A Thing Happened on My Way to Mitchell Hall
As a child, by fourth grade, I had large protruding upper teeth.
My mother took me to the orthodontist who had an interesting observation after my appointment.
“I've seen this sort of thing before. You have two options, Mrs. Holmes. The first one is your son gets braces. Second is he learns how to play trumpet.”
My mother was puzzled as she tried to remember if it was trumpet or clarinets that I wanted to play.
She asked the orthodontist “How much will the braces run?”
“Somewhere in the neighborhood of $2000 to $2,500.”
“And do have any idea how much trumpets run?”
The orthodontist shrugged.
“I've heard you can get them for about $125.”
My mom thought for a moment.
“We’ll get back to you on the braces.”
And within a week, I had a brand new used trumpet.
I started taking lessons that summer with Mr. Zollie, a gruff tenor sax player who sounded like Vido Musso and had an Italian marching band that played in the Little Italy area of our town. He also played in bars and roadside joints and specialized in a rock sound that lent itself to him standing on the bar and walling away on “Night Train”.
He had Polaroids to prove it. There he was, channeling his inner Louis Prima, playing his tenor over his head, standing on a bar, with adoring people club patrons holding their Schlitz in wonderment at his musical prowess.
Seemed legit to me.
I never heard Mr. Zollie ever play an instrument that summer. He didn't know how to play trumpet. But he knew how to follow my “A Tune a Day” beginning trumpet book and had a lot of confidence that I would be able to play.
The problem was my teeth. They still painfully cut into my upper lip when I played.
As I would put that 7C mouthpiece up to my mouth and blow, my spit valve ran blood red. I had horrendously bad tone, so much so that when I practiced in my room at home and suddenly stopped, I could hear my parents laughing downstairs.
One day in fifth grade, it all clicked. I'm assuming that my teeth had moved enough so that the overtone series fell into place.
The summer before my freshman year, my band director told me that starting as a freshman, I was going to learn how to play tuba because I was the tallest brass player going into ninth grade and wouldn’t drop it.
I was game.
Before I left the director’s office, he stopped me and said, “Oh, and by the way, you're also going to learn how to play upright double bass.”
I frowned and asked why would I want to do that.
He smiled.
“Because you will be able to play in orchestra and orchestra has thirty-seven members with only four boys.”
I quickly revise my thinking.
“Yeah, that double bass does sound pretty good.”
I ended up studying double bass privately and learned how to make a significant amount of money playing it, from Dixieland gigs to folk mass gigs to pit bands to jazz trios.
When I arrived at the University of Delaware to audition on double bass, one of my auditioners, their trumpet instructor, knew that I play trumpet.

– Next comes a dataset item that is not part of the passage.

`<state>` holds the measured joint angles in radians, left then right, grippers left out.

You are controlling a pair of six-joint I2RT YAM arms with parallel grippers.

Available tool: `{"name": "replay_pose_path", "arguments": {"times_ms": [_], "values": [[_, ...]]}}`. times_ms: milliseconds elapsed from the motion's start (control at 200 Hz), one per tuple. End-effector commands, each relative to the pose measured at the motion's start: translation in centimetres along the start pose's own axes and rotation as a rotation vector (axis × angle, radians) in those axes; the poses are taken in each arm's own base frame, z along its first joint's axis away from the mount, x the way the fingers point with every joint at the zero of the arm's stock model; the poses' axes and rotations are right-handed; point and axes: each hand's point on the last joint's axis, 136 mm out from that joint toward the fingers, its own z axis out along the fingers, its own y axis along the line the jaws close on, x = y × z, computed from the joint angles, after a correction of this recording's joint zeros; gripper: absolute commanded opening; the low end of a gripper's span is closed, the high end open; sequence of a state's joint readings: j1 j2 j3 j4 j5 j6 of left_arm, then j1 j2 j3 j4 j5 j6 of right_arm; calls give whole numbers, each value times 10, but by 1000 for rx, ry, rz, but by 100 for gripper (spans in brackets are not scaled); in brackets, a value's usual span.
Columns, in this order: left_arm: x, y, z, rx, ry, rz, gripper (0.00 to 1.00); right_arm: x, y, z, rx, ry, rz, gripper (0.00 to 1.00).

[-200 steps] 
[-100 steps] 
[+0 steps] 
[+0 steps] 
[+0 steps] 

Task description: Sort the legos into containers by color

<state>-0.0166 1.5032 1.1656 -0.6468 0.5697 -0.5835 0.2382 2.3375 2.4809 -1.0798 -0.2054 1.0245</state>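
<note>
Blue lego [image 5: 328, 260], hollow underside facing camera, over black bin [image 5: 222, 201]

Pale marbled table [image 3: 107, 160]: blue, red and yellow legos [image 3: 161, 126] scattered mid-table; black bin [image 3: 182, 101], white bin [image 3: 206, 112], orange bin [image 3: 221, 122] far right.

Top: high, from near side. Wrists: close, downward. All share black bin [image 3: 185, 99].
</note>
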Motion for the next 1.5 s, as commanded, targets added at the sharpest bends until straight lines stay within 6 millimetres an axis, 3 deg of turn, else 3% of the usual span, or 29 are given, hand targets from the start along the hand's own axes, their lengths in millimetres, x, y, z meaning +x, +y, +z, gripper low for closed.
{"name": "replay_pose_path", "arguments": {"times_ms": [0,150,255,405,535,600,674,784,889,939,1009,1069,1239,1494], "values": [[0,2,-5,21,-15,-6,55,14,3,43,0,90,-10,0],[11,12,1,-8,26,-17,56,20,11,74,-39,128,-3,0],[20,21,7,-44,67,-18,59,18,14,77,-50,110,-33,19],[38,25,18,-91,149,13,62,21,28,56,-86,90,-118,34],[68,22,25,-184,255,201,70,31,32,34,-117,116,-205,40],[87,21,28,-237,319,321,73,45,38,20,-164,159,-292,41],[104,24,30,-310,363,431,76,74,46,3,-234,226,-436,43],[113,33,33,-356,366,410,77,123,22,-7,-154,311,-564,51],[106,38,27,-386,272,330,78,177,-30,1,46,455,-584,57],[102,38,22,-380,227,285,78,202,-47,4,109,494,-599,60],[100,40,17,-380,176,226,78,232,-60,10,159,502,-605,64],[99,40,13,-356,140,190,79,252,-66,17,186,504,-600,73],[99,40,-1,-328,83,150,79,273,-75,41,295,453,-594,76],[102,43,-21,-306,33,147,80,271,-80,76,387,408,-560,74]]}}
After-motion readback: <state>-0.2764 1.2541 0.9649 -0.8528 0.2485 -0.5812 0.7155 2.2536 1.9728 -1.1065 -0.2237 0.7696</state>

Even though I had brought my upright bass to my college audition, he feigned ignorance and asked “It says on your form here that you also know how to play trumpet. Can you play something for us today on trumpet?”
I responded with “Well, I don't have my trumpet with me and I haven't really prepared anything.”
He smiled.
“Well, I just happen to have a trumpet break here. Why don't you play something from memory.”
So I picked the most obnoxious piece of music that I had memorized, something that I really did not enjoy playing, but I could play fairly well, and I hope it would say to them that I didn't have any taste in music.
I played the first trumpet part from Leroy Anderson’s “Bugler's Holiday”.
By measure eight, both evaluators from the University exclaimed, “You’re in!”
As soon as they said that, I knew I should have played Herb Alpert’s “Spanish Flea”.
The reason they were pushing me to play trumpet was economic. While the university had a student orchestra, they did not have a string program at the time.
If the department I had decided that I could be a double bass major, they would have had to pay out-of-pocket for my out-of-house private study, and that was not happening.
Everything about music at Delaware revolved around marching band, PR image, and the money it drew from alums who were deeply committed to the rah-rah football experience.
The school didn't want a string program that would siphon any talent or budget away from the music department’s wind and percussion contingent.
Thankfully that this changed over the years.
I played in string orchestra for several years.
Some years I played tuba in marching band; some years, trumpet.
I also played second trumpet in the jazz ensemble because the second chair was the improvising chair.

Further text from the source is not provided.